Friday’s event marked the end of the third edition of Vaster Than Empires (VTE), a speculative storytelling retreat hosted by Berggruen’s Studio B and its Future Humans program. The weeklong retreat hosted a roster of 10 emerging screenwriters as they explored another existential question: What will life become? Studio B — the in-house media arm of the Berggruen Institute, founded by the philanthropist and investor who has been referred to as the “homeless billionaire” and a “philosopher king” per The New York Times — is led by founders Alex Gardels and Nathalia Ramos An, with Nick Goddard serving as producer and head of development. 

Like the Kwan and Lanier pairing, Studio B has backed similar thought conversations in a salon series that previously paired Eric Schmidt with Ashton Kutcher, Reid Hoffman with J.J. Abrams, and Yuval Noah Harari with Joseph Gordon-Levitt. But unlike those, Friday night’s ended with a surprise musical performance that featured Lanier on the khaen, a free-reed mouth organ from Laos. Before Lanier blew into the bamboo pipes, Kwan offered final (profound) words to close the conversation.
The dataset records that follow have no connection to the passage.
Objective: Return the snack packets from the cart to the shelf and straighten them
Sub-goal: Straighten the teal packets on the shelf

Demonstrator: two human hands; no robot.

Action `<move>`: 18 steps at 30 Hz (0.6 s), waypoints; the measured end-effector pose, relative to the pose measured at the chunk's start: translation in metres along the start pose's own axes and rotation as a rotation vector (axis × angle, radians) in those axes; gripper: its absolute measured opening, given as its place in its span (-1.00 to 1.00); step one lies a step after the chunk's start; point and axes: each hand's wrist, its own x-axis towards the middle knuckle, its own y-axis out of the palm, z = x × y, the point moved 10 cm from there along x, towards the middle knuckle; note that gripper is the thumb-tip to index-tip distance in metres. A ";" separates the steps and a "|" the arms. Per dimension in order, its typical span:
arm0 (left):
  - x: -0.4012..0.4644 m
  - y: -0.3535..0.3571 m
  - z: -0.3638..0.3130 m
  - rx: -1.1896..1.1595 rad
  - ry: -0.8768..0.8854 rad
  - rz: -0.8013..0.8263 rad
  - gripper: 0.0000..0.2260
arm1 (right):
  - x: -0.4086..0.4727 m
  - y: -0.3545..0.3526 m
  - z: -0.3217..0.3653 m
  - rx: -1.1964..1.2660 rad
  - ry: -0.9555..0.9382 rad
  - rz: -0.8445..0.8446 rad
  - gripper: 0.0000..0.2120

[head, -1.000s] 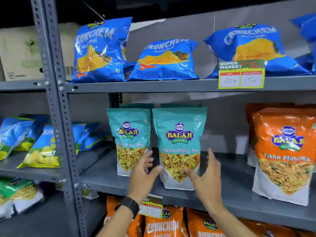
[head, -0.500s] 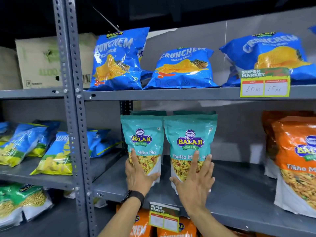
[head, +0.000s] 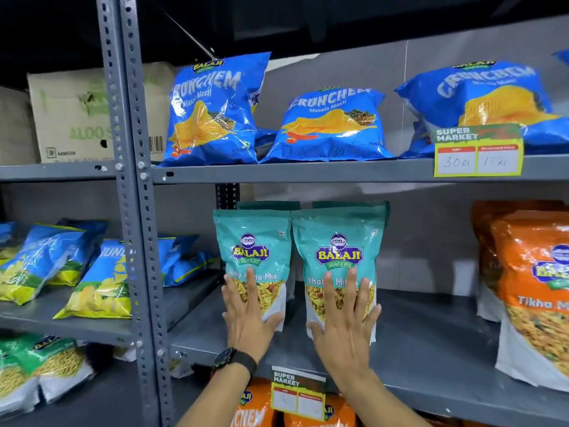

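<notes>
Two teal Khatta Mitha Mix packets stand upright side by side on the grey middle shelf (head: 415, 343), with more teal packets behind them. My left hand (head: 246, 315), wearing a black watch, lies flat with fingers spread against the lower front of the left teal packet (head: 252, 241). In the same way my right hand (head: 345, 322) presses flat on the lower front of the right teal packet (head: 338, 238). Neither hand grips anything. No cart is in view.
Blue Crunchem bags (head: 329, 124) line the top shelf beside a price tag (head: 477, 152). Orange Tikha Mitha Mix packets (head: 532, 291) stand at the right. A grey upright post (head: 135, 211) separates a left rack holding blue-yellow bags (head: 95, 285) and a cardboard box (head: 70, 115). Orange packets sit below.
Both hands went from hovering around the right teal packet to lying flat, one on each packet. The right packet now stands further back, level with the left one.
</notes>
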 end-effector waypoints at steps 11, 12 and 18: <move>-0.008 0.006 -0.013 0.081 -0.003 -0.011 0.08 | -0.007 -0.007 -0.009 0.061 0.101 -0.025 0.08; -0.010 0.007 -0.014 0.076 0.001 -0.008 0.07 | -0.009 -0.008 -0.008 0.051 0.091 -0.033 0.07; -0.013 0.009 -0.016 0.048 -0.005 0.007 0.10 | -0.012 -0.002 -0.007 0.026 0.051 -0.054 0.06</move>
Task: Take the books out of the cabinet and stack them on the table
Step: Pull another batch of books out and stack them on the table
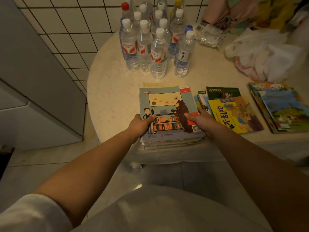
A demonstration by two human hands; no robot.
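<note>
At the table's (113, 97) near edge, the left hand (141, 123) and right hand (199, 121) clamp the book stack (168, 114) — overhanging, it could tip off if released.

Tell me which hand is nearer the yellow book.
Right. The right hand grips the stack's right edge, just beside the yellow book; the left hand grips the stack's far side.
</note>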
“To learn about [AI] is to basically have to say goodbye to the future you thought was going to happen. And that requires a mourning process. I just want to acknowledge that for some of you this is normal and fine, you’ve heard all this stuff and it’s not a big deal. But for others, this is really hard stuff to handle,” Kwan said. “The fact that Hollywood might not happen [to] exist anymore, the fact that all these institutions might be replaced by something else, we’re saying goodbye to the future, and there’s a little bit of grief in that. Who knows if it’s going to be good? Who knows if it’s going to be bad? But it is fundamentally going to change. Give yourself the space.”

Kwan said it took him “many months” to absorb it himself, and that anyone who has worked in the AI space has been forced to go through the five stages of grief on their own. “In order to move to action, you have to move to that last stage of acceptance. I want to offer that up to you, even if it’s not hitting you right now. It might hit you tomorrow. It might hit you next year, who knows?”